Data section Start Marker

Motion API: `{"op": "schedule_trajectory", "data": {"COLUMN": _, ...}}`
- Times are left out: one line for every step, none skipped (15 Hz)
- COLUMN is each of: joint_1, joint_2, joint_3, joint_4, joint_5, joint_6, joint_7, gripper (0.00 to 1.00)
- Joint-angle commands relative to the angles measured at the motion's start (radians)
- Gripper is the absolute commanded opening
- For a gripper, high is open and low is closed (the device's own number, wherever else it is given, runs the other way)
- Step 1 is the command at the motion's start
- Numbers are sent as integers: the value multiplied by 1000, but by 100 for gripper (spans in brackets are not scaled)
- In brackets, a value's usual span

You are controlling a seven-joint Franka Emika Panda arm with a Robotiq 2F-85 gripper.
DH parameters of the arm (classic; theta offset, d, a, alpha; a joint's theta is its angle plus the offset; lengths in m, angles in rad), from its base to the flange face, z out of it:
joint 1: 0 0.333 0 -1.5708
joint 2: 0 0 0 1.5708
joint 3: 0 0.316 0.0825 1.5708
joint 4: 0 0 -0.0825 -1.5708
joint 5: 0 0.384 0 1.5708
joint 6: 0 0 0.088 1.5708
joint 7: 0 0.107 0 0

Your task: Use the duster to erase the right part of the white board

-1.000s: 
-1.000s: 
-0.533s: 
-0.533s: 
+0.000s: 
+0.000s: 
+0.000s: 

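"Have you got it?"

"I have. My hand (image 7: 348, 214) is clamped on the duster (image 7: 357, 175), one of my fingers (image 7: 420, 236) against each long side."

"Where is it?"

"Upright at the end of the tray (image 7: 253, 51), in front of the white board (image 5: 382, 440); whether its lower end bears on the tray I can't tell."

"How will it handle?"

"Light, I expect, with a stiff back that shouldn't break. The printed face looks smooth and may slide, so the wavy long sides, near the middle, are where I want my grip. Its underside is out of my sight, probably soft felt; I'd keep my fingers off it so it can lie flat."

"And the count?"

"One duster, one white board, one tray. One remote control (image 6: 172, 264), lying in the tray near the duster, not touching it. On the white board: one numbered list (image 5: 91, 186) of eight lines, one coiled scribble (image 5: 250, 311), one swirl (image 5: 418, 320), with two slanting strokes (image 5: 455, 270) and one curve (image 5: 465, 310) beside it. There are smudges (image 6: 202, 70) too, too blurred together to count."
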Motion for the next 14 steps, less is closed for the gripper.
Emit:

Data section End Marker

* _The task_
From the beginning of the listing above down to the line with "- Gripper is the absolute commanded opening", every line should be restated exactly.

* _Your response_
Motion API: `{"op": "schedule_trajectory", "data": {"COLUMN": _, ...}}`
- Times are left out: one line for every step, none skipped (15 Hz)
- COLUMN is each of: joint_1, joint_2, joint_3, joint_4, joint_5, joint_6, joint_7, gripper (0.00 to 1.00)
- Joint-angle commands relative to the angles measured at the motion's start (radians)
- Gripper is the absolute commanded opening

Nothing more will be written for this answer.